Según Frau Hagan, en las últimas semanas las investigaciones sobre meningitis se habían reducido considerablemente, pero Rachel no se tranquilizó. La idea de que pudieran llevarse a Jan o Hannah de la Appellplatz al "hospital" para inyectarles una bacteria mortal era demasiado aterradora para pasarla por alto. La idea de que cualquier niño pudiera sufrir esa suerte, de que en ese preciso instante algunos estaban sufriendo una muerte horrible, la había sumido en un estado de pánico constante. Dedicaba cada momento de vigilia a estudiar la manera de evitar que experimentaran con sus niños.

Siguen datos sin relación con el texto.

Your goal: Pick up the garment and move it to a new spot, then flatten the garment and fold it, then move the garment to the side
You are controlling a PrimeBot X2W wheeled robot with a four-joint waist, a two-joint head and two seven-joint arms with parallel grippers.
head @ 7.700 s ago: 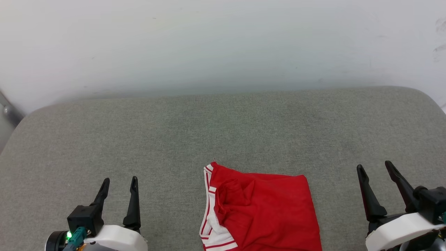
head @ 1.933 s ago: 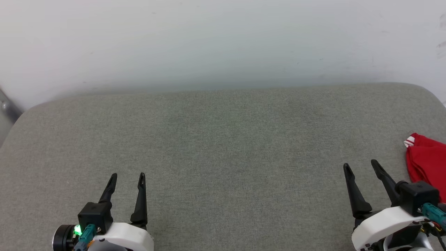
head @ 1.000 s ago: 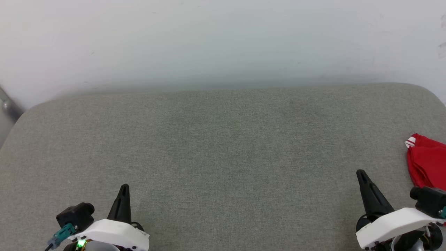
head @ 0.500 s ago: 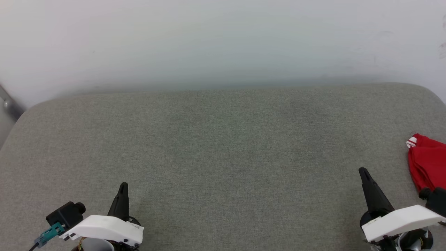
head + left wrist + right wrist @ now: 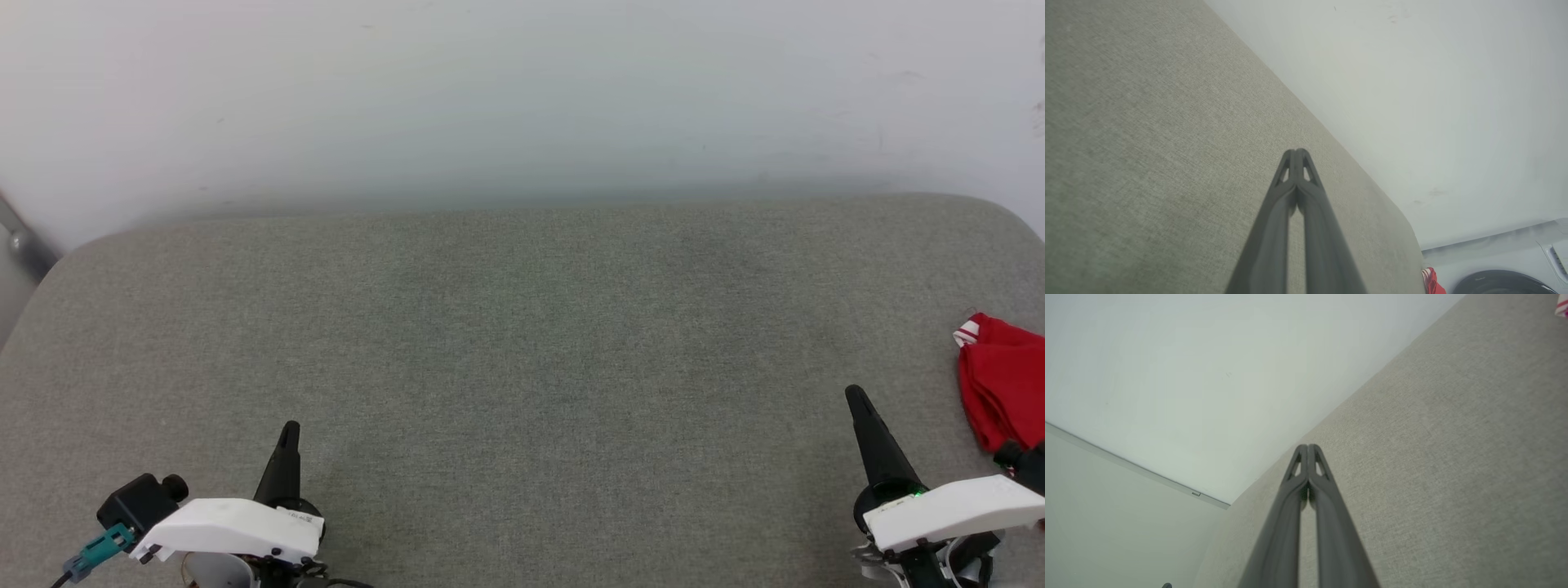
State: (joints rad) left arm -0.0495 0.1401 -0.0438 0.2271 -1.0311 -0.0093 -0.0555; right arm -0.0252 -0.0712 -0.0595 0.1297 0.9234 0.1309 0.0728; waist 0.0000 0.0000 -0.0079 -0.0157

Un sollozo interrumpió sus pensamientos. Conmovida por lo que oía, una mujer había estallado en llanto. Atraída por una fascinación morbosa, Rachel no pudo dejar de escuchar. El relato era mucho más horrendo que el suyo. No sabría qué decir cuando llegara su turno.

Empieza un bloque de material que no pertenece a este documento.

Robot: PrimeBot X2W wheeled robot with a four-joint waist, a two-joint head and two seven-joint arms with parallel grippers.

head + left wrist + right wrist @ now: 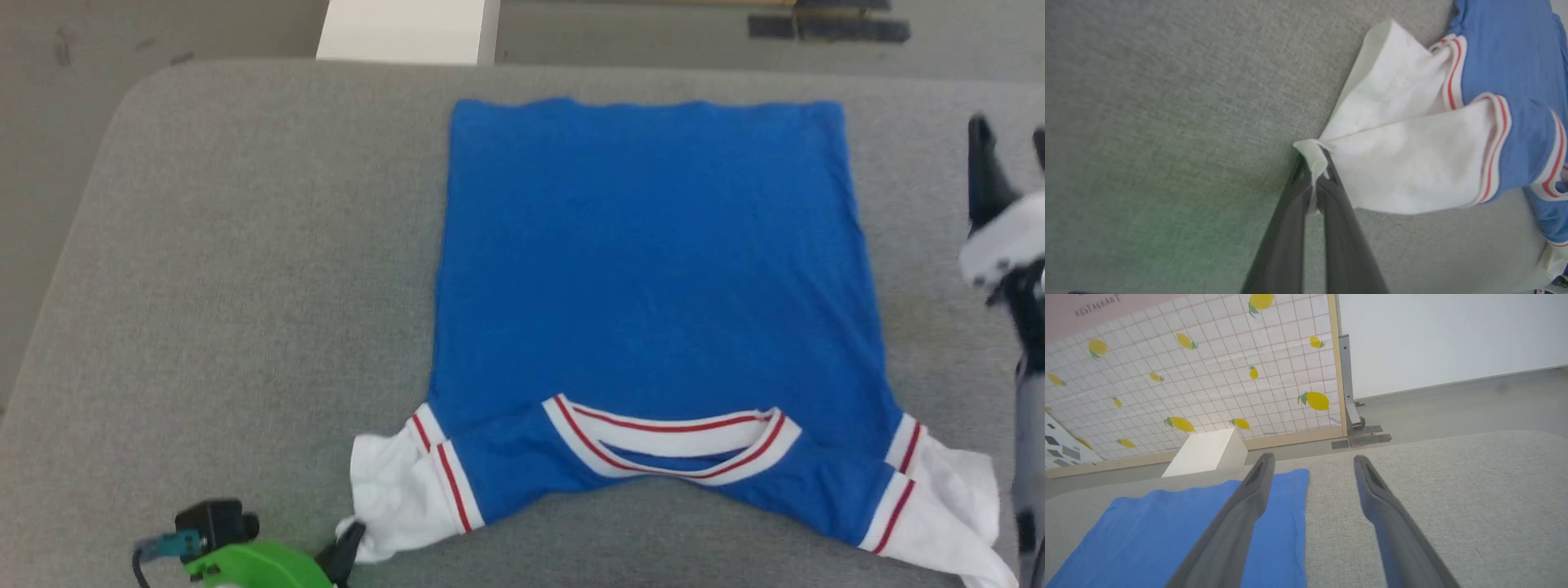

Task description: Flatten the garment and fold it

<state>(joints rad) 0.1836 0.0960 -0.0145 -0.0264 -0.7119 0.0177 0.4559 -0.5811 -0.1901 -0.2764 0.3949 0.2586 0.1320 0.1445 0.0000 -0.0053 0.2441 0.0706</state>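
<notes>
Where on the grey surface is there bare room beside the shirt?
Widest: the grey surface left of the garment. A narrower strip between its right edge and the right gripper. Crowded front-left, where the left gripper pinches the white sleeve.

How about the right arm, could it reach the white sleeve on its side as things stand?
Probably yes: the right tool is open and empty beside the garment, and that white sleeve lies uncovered, with nothing between them.

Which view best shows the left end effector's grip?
Left wrist view: the left end effector pinches the white sleeve by its edge, close up. Head view shows that pinch small, low; right wrist view shows the blue hem.
</notes>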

– Los camiones ocuparon la plaza -dijo la mujer. Sus ojos estaban clavados en el piso como si viera allí su antigua aldea. -Los SS sacaron a todos de sus casas. Los que se demoraron, los que trataron de recoger algún objeto de valor o de necesidad, fueron los primeros en morir. Yo había oído los rumores el día anterior y me habían parecido verídicos. Ya tenía preparado un bolso. Disparaban de todos lados. Eso causó pánico y todos corrimos hacia los camiones. Éramos como ganado. Nadie quería saber qué significaban los disparos. Mujeres que llamaban a sus hijos, niños que chillaban. Los hombres se preguntaban unos a otros qué hacer. ¿Qué podían hacer? Para entonces los SS habían fusilado al alcalde y al jefe de policía.
"Desde el camión vimos lo peor. Los niños… pobrecitos, los bebés. En la calle Praga los alemanes mataban a los bebés. Les rompían la cabeza a culatazos o los tomaban de los talones para estrellarlos contra una pared. Yo misma vi a un SS arrancarle el bebé a Hannah Karpik y estrellarle la cabeza sobre los adoquines. Hannah se volvió loca, se arrancó el pelo y trató de golpear al SS, que finalmente sacó su pistola, le disparó al estómago y la dejó por muerta. -La mujer se encogió de hombros. -Así hicieron los alemanes en Damosc.